Problem/Motivation

In #2158003-62: Remove Block Cache API in favor of blocks returning #cache with cache tags, "Forever" was introduced as an option for the Page cache maximum age setting on the system performance form. If the option is selected, cacheable pages will be delivered with a Cache-Control: public, max-age=31536000, i.e. every browser and intermediary proxy is instructed to cache the response for up to one year.

The following code comment introduced into drupal_serve_page_from_cache() points out the motivation behind this change:

  // RFC 2616, section 14.21 says: 'To mark a response as "never expires," an
  // origin server sends an Expires date approximately one year from the time
  // the response is sent. HTTP/1.1 servers SHOULD NOT send Expires dates more
  // than one year in the future.'

In another issue which I regrettably cannot find atm, it has been pointed out that Google suggests a maximum of one year for non-expirable content:

Set caching headers aggressively for all static resources. [...] Set Expires to a minimum of one month, and preferably up to one year, in the future. [...] Do not set it to more than one year in the future, as that violates the RFC guidelines. [...]

However the cited RFC-section as well as the Google recommendation are referring to the Expires header, which is a totally different beast than Cache-Control header. It is very important to understand that it is only safe to use the Expires header on static content (i.e. aggregated JavaScript with a fingerprint in the URL). As soon as it is necessary to add a Vary header on the response (e.g. Vary: Cookie), the Expires header needs to be set to a date in the past.
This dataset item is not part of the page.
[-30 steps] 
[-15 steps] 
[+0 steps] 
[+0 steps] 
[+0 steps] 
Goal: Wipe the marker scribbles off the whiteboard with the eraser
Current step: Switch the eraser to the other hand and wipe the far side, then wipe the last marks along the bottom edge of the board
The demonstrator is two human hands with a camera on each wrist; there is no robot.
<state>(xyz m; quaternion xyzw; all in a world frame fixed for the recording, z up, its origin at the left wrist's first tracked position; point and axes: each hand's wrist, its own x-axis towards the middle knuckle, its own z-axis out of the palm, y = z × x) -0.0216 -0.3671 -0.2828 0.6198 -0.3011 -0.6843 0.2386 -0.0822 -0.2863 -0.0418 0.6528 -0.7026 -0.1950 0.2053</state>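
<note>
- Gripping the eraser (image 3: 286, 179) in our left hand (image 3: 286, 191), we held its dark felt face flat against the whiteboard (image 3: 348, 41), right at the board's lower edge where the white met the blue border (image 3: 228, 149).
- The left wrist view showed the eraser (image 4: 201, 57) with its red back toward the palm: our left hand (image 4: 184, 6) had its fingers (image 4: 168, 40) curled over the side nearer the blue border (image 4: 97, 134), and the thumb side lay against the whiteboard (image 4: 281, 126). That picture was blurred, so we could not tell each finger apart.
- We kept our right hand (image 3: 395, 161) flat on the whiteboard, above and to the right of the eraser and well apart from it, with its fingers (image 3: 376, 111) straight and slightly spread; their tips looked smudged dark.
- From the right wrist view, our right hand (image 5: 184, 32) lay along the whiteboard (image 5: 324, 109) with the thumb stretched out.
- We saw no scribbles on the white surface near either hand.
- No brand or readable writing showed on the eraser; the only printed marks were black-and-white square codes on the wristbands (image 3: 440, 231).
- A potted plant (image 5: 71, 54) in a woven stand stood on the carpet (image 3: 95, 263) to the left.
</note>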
This is because Expires is HTTP/1.0 and Vary was only introduced in HTTP/1.1.

I sincerely cannot think of a situation where anybody would like to instruct browsers/proxy caches to store HTML content for more than a couple of hours. It would be insane to deliver any markup with a Cache-Control: max-age of one year. I guess this option was introduced by accident.

Proposed resolution

Remove the option.

Remaining tasks

User interface changes

API changes

Comments

znerol’s picture

Status: Active » Needs review
Parent issue: » #2257695: [meta] Modernize the page cache
StatusFileSize
new1.84 KB
wim leers’s picture

First: AWESOME patch name :D

Blocks are cached inside Drupal, and are hence not governed by HTTP-defined maximum cache durations. That's why Drupal has the notion of "cache permanently", which effectively means "forever". It is logically possible to cache a Drupal block forever — even though that would probably never happen in practice (e.g. when a module is installed, all caches are cleared). That's why "Forever" (corresponding to CacheBackendInterface::PERMANENT) is an option for a block's "maximum age" setting.
The reason pages also received this option is simple: because we wanted consistency in the available choices for the "maximum age" setting across blocks and pages.
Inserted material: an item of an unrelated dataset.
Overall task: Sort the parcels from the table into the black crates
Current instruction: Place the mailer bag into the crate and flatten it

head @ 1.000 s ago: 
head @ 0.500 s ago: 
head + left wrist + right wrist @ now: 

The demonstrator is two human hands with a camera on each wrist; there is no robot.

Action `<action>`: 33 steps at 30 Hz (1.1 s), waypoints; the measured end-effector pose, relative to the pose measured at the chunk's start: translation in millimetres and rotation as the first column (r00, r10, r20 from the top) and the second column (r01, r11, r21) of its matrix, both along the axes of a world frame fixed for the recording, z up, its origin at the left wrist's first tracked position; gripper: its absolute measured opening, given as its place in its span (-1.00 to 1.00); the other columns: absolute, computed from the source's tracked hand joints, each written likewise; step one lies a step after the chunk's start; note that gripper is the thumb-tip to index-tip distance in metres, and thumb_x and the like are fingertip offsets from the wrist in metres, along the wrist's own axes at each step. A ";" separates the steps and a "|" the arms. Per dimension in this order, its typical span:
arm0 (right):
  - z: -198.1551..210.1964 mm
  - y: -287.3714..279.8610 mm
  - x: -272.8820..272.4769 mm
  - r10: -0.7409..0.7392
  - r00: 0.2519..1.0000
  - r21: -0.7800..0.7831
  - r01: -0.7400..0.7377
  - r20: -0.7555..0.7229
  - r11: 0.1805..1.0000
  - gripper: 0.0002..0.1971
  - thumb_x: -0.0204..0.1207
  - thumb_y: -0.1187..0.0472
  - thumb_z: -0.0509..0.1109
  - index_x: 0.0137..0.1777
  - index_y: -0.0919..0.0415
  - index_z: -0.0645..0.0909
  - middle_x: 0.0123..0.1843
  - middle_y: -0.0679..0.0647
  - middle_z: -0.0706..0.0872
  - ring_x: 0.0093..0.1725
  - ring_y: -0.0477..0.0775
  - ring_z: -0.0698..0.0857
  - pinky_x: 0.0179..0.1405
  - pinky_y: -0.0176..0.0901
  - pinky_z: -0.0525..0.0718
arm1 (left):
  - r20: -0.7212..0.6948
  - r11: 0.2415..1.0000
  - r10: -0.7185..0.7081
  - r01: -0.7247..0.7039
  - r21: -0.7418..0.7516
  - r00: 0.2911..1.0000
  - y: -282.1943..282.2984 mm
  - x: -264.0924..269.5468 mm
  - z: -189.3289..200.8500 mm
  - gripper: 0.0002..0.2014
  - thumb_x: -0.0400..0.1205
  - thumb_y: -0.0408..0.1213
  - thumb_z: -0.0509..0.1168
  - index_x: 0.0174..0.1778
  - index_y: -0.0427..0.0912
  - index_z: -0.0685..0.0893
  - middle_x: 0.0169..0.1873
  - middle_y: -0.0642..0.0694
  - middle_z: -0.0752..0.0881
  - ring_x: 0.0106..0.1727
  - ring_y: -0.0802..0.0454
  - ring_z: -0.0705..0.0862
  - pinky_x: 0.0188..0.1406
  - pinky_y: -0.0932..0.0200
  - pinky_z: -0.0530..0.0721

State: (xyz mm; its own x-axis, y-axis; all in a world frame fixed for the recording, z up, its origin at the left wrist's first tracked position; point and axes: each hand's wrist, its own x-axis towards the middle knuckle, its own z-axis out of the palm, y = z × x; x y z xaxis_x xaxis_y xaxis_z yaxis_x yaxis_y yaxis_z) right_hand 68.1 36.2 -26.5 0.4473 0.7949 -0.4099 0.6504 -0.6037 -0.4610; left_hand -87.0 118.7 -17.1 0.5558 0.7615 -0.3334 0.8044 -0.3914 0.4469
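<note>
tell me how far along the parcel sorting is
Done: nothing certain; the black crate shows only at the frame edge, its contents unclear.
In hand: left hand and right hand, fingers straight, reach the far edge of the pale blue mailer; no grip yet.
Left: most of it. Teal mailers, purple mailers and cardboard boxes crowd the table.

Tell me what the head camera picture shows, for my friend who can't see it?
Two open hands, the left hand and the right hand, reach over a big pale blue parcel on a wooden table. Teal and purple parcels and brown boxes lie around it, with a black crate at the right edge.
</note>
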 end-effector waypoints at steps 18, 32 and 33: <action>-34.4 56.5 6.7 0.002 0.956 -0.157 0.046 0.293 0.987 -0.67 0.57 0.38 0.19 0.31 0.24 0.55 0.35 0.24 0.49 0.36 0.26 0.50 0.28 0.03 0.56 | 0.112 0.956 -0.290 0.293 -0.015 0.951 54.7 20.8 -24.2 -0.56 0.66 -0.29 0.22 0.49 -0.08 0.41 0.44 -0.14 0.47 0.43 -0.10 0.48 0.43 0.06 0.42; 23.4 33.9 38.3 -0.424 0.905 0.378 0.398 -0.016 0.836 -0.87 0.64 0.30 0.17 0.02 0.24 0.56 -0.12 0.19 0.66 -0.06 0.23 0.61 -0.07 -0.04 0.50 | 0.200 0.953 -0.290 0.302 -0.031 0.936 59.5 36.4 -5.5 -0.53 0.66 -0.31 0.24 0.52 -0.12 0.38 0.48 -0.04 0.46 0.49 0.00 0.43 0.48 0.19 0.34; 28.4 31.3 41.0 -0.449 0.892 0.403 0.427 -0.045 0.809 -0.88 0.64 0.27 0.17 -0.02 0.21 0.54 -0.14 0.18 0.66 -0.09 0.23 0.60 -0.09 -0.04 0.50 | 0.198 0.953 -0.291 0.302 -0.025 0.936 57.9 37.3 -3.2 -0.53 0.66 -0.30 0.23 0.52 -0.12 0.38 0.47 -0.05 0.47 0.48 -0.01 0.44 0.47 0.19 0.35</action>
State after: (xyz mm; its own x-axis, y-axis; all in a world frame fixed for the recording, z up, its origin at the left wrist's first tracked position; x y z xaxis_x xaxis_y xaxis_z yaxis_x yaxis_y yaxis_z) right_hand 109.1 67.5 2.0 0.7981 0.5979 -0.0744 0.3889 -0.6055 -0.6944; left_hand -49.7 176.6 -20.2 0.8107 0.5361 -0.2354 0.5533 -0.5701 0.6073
You're right that this makes little sense for pages though. The "1 day" maximum age is probably more than sufficient, for the reasons you cite. Even more so, because for pages, Drupal explicitly supports HTTP revalidation (If-Modified-Since and If-None-Match). So I'd be fine with removing this option from the UI.

However, I think that the check to ensure the maximum age never exceeds one year is still necessary, because people might modify their config directly to set values higher than one year, which would then still lead to wrong headers. Thoughts?

znerol’s picture

However, I think that the check to ensure the maximum age never exceeds one year is still necessary, because people might modify their config directly to set values higher than one year, which would then still lead to wrong headers. Thoughts?
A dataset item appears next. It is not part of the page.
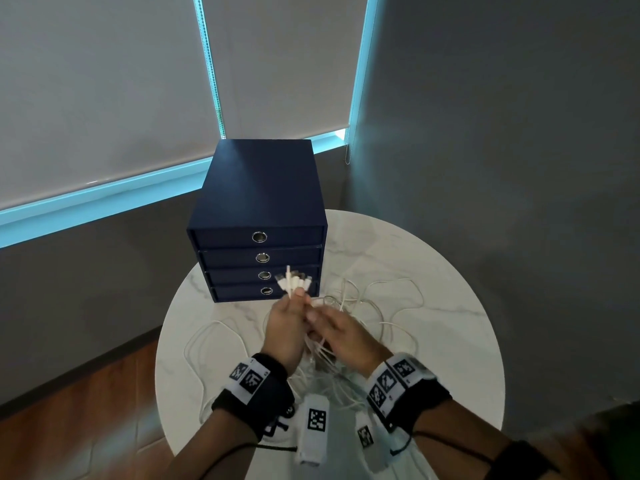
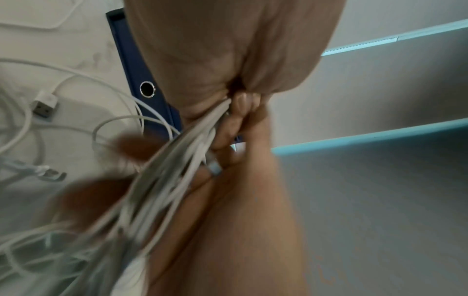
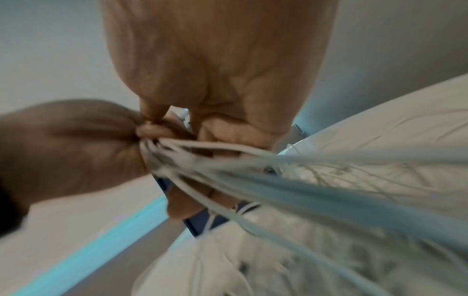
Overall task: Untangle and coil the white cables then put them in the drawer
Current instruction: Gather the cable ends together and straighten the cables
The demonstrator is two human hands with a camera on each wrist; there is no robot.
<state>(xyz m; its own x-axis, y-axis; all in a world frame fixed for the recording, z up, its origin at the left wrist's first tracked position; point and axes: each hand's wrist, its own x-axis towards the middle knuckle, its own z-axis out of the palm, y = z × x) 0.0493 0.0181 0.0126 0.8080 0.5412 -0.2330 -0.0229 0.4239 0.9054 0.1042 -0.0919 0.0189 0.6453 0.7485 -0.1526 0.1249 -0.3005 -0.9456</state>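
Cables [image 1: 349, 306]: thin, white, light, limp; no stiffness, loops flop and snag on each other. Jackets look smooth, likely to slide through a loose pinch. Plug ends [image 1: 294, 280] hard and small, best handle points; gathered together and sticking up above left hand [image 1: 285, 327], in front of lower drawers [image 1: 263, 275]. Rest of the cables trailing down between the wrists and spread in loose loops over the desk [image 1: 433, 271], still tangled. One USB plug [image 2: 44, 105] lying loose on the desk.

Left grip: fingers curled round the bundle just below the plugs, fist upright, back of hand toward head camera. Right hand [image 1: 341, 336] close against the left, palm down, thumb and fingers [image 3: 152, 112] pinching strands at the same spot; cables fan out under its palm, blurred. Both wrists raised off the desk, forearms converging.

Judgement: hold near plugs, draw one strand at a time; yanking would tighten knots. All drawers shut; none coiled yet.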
The RFC as well as Google page speed document refer to the Expires header, however we're enforcing the max-age directive of the Cache-Control header. This just looks wrong.

Also I cannot think of a use-case where it would be necessary to specify an insanely big default max-age value for rendered markup. This is certainly different for static assets but that piece of code never is run for those.

Therefore I'd prefer to remove this rather confusing check.

wim leers’s picture

Status: Needs review » Reviewed & tested by the community

RE: Expires vs. Cache-Control: great point!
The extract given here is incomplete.